Supplied records>
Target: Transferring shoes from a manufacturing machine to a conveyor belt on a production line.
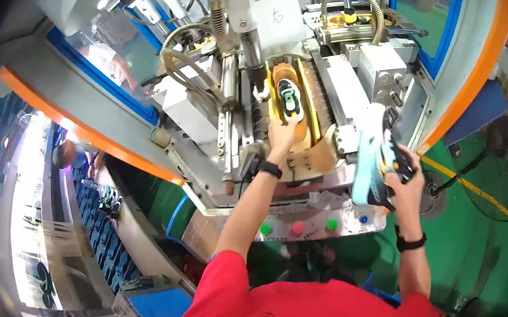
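Observation:
My left hand (281, 138) reaches into the press machine, fingers closed at the near end of a black, white and mint sneaker (289, 99). That sneaker lies lengthwise in a yellow-edged trough (316, 118) with brown pads around it. To the right of the machine's bed, my right hand (408, 187) grips a second sneaker (374, 160) on its black upper. Its pale mint sole faces left, and it is raised off the machine, standing on end. A metal cylinder (252, 55) hangs just left of the trough.
A front panel (315, 228) with green, red and blue buttons runs below the trough. Orange-edged frames (473, 77) flank the machine. A black fan (486, 157) stands at right. At left, a conveyor (102, 229) carries shoes (110, 202), with another person (69, 155) beyond.

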`<state>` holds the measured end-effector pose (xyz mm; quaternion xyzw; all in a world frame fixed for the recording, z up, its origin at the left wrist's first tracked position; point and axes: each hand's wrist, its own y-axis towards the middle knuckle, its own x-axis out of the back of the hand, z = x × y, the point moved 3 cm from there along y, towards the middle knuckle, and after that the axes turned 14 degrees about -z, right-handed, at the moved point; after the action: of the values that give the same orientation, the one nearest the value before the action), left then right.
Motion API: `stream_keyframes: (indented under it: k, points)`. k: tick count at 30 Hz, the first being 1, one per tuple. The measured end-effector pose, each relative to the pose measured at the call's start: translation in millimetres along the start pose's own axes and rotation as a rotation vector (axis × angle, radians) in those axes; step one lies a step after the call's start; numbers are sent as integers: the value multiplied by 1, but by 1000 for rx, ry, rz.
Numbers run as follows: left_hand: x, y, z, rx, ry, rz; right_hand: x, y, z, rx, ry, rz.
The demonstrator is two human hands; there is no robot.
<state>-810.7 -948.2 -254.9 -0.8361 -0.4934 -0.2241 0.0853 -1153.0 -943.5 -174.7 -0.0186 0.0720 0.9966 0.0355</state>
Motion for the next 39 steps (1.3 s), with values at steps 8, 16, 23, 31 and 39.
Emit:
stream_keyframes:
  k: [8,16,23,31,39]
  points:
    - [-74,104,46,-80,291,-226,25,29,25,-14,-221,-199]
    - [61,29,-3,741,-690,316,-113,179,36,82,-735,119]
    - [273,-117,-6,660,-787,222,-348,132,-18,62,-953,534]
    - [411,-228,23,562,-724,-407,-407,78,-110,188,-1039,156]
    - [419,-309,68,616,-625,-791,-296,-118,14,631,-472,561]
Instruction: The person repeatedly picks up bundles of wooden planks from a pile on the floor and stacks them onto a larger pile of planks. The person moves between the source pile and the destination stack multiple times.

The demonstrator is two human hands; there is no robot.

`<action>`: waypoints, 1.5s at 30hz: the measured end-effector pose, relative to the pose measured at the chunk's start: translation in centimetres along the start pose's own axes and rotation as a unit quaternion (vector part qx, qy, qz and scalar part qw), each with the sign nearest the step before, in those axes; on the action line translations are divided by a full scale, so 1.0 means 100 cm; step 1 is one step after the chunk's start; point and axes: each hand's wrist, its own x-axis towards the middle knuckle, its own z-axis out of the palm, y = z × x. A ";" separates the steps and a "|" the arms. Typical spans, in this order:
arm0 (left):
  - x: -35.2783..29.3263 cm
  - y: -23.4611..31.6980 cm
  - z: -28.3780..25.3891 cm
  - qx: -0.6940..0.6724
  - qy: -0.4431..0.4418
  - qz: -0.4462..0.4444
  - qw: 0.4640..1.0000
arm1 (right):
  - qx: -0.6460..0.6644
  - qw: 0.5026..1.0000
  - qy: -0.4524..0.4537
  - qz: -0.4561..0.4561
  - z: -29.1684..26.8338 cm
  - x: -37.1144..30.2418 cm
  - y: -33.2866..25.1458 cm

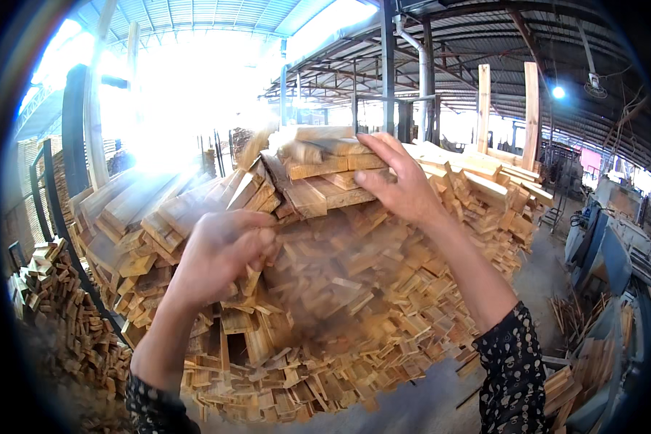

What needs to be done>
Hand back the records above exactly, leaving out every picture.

Task response>
Target: Transferring shoes from a manufacturing machine to a conveyor belt on a production line.
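Observation:
My left hand (281, 138) reaches into the press machine, fingers closed at the near end of a black, white and mint sneaker (289, 99). That sneaker lies lengthwise in a yellow-edged trough (316, 118) with brown pads around it. To the right of the machine's bed, my right hand (408, 187) grips a second sneaker (374, 160) on its black upper. Its pale mint sole faces left, and it is raised off the machine, standing on end. A metal cylinder (252, 55) hangs just left of the trough.
A front panel (315, 228) with green, red and blue buttons runs below the trough. Orange-edged frames (473, 77) flank the machine. A black fan (486, 157) stands at right. At left, a conveyor (102, 229) carries shoes (110, 202), with another person (69, 155) beyond.
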
`<state>` holds the measured end-effector pose (xyz mm; quaternion xyzw; all in a world frame fixed for the recording, z up, its origin at the left wrist's first tracked position; point and axes: each hand's wrist, its own y-axis towards the middle knuckle, its own x-axis out of the back of the hand, z = x × y, the point moved 3 cm from there along y, towards the middle knuckle, and after that the axes turned 14 degrees about -z, right-handed, at the moved point; after the action: of the values that give the same orientation, the one nearest the value before the action), left then right.
Motion API: `stream_keyframes: (indented under it: k, points)`. k: tick count at 30 Hz, the first being 1, one per tuple. The measured end-effector pose, each relative to the pose measured at the call's start: translation in millimetres along the start pose's own axes and rotation as a rotation vector (axis × angle, radians) in those axes; step one lies a step after the call's start; numbers are sent as integers: the value multiplied by 1, but by 1000 for rx, ry, rz.
Numbers run as follows: left_hand: x, y, z, rx, ry, rz; right_hand: x, y, z, rx, ry, rz.
The demonstrator is two human hands; there is no robot.
<state>-810.7 -948.2 -254.9 -0.8361 -0.4934 -0.2241 0.0853 -1153.0 -943.5 -174.7 -0.0186 0.0720 0.9966 0.0355</state>
Motion for the next 39 steps (1.3 s), with values at steps 8, 16, 23, 31 and 39.
Emit:
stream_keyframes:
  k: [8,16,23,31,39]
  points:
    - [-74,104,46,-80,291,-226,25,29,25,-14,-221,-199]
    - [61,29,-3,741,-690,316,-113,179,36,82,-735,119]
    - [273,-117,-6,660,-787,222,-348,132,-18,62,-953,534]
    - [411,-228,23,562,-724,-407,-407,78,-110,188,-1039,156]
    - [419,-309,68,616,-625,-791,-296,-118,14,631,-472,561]
Instruction: The person repeatedly picks up bundles of wooden planks from a pile on the floor and stacks them onto a larger pile of planks. The person moves between the source pile and the destination stack multiple times.

The demonstrator is two human hands; there is no robot.

`<action>`: waypoints, 1.5s at 30hz: the measured end-effector pose, relative to the pose measured at the chunk's start: translation in centimetres along the start pose's own axes and rotation as a unit quaternion (vector part qx, qy, qz and scalar part qw), each with the sign nearest the step before, in those axes; on the action line translations are divided by a full scale, so 1.0 means 100 cm; step 1 is one step after the chunk's start; point and axes: each hand's wrist, its own x-axis towards the middle knuckle, its own z-axis out of the palm, y = z × x. A ";" separates the steps and a "|" the arms. Typical spans, in this order:
arm0 (left):
  - x: -35.2783..29.3263 cm
  - y: -23.4611..31.6980 cm
  - z: -28.3780..25.3891 cm
  - qx: -0.6940..0.6724
  - qy: -0.4431..0.4418
  - qz: -0.4462..0.4444
  - qw: 0.4640..1.0000
arm1 (right):
  - qx: -0.6460..0.6644
  - qw: 0.5026..1.0000
  - qy: -0.4524..0.4537
  - qz: -0.4561..0.4561
  - z: -29.1684..26.8338 cm
  - x: -37.1144..30.2418 cm
  - y: -33.2866..25.1458 cm

Nothing else is part of this exercise.